WHAT IS BEING ASKED ▸
Print each line below verbatim, skipping every picture.

++++ DATA BLOCK

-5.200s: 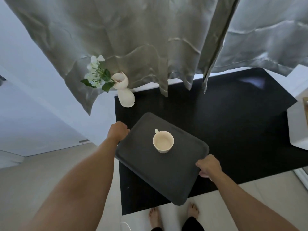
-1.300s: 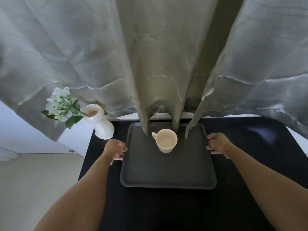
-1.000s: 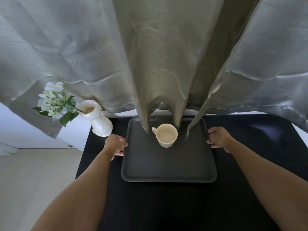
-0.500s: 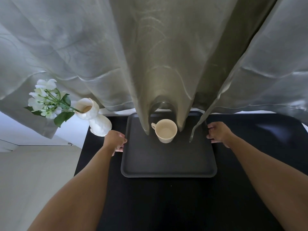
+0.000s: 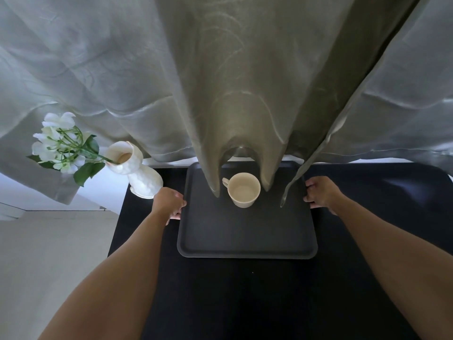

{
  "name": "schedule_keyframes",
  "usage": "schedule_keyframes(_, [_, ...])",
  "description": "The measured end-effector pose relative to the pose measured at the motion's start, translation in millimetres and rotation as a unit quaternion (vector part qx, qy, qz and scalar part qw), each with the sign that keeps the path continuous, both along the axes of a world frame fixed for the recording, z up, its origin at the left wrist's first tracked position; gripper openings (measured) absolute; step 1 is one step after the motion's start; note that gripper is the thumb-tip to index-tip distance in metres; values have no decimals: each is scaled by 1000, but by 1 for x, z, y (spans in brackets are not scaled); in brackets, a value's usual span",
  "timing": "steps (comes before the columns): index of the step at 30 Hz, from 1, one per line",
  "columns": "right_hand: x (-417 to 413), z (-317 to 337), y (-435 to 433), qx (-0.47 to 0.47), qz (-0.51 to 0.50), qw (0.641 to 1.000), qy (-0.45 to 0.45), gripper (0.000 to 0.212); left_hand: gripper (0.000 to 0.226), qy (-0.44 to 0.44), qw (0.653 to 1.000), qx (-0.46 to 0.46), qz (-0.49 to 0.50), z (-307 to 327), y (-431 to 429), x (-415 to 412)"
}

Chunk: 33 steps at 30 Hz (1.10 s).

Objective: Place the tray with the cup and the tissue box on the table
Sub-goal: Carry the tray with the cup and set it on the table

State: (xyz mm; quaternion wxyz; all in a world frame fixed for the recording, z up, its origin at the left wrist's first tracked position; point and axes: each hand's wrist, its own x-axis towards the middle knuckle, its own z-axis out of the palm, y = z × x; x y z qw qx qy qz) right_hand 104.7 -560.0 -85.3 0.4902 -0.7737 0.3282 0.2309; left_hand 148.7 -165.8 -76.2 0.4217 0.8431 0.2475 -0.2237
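A dark grey rectangular tray (image 5: 245, 231) lies flat on the black table (image 5: 245, 298), its far edge tucked under the hanging curtain. An empty cream cup (image 5: 243, 190) stands upright on the tray's far half, handle to the left. My left hand (image 5: 169, 202) curls around the tray's left rim. On the opposite rim, my right hand (image 5: 321, 193) is closed the same way. No tissue box is in view.
A white vase (image 5: 137, 173) with white flowers (image 5: 62, 146) stands at the table's far left corner, close to my left hand. Grey-green curtain folds (image 5: 240, 94) hang over the table's back edge and brush the tray. Pale floor (image 5: 49, 253) lies to the left.
The tray came down from being carried at an angle and slid squarely toward the curtain. Over the last second it crept a little further back; both hands keep hold of its rims.
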Motion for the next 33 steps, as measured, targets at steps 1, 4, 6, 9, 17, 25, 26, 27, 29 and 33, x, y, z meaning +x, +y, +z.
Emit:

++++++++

SOLUTION TO THIS PROBLEM ▸
-5.200s: 
-1.300s: 
-1.000s: 
-0.500s: 
+0.000s: 

{
  "name": "schedule_keyframes",
  "usage": "schedule_keyframes(_, [_, ...])",
  "description": "The measured end-effector pose relative to the pose measured at the motion's start, translation in millimetres and rotation as a unit quaternion (vector part qx, qy, qz and scalar part qw), each with the sign that keeps the path continuous, both along the axes of a world frame fixed for the recording, z up, its origin at the left wrist's first tracked position; gripper openings (measured) absolute; step 1 is one step after the motion's start; note that gripper is the thumb-tip to index-tip distance in metres; values have no decimals: each is scaled by 1000, but by 1 for x, z, y (spans in brackets are not scaled); in brackets, a value's usual span",
  "timing": "steps (comes before the columns): index of the step at 30 Hz, from 1, one per line",
  "columns": "right_hand: x (-417 to 413), z (-317 to 337), y (-435 to 433), qx (-0.47 to 0.47), qz (-0.51 to 0.50), qw (0.641 to 1.000), qy (-0.45 to 0.45), gripper (0.000 to 0.212); left_hand: gripper (0.000 to 0.226), qy (-0.44 to 0.44), qw (0.653 to 1.000), qx (-0.46 to 0.46), qz (-0.49 to 0.50), z (-307 to 327), y (-431 to 429), x (-415 to 412)"
}

Chunk: 33 steps at 30 Hz (1.10 s).

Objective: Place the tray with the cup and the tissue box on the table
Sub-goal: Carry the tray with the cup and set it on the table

State: (xyz mm; quaternion wxyz; all in a world frame fixed for the recording, z up, its origin at the left wrist's first tracked position; point and axes: each hand's wrist, its own x-axis towards the middle knuckle, its own z-axis out of the palm, y = z × x; x y z qw qx qy qz) right_hand 104.7 -560.0 -85.3 0.4902 -0.7737 0.3282 0.2309; left_hand 148.7 -165.8 -76.2 0.4217 0.8431 0.2475 -0.2237
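A dark grey rectangular tray (image 5: 245, 231) lies flat on the black table (image 5: 245, 298), its far edge tucked under the hanging curtain. An empty cream cup (image 5: 243, 190) stands upright on the tray's far half, handle to the left. My left hand (image 5: 169, 202) curls around the tray's left rim. On the opposite rim, my right hand (image 5: 321, 193) is closed the same way. No tissue box is in view.
A white vase (image 5: 137, 173) with white flowers (image 5: 62, 146) stands at the table's far left corner, close to my left hand. Grey-green curtain folds (image 5: 240, 94) hang over the table's back edge and brush the tray. Pale floor (image 5: 49, 253) lies to the left.
The tray came down from being carried at an angle and slid squarely toward the curtain. Over the last second it crept a little further back; both hands keep hold of its rims.
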Motion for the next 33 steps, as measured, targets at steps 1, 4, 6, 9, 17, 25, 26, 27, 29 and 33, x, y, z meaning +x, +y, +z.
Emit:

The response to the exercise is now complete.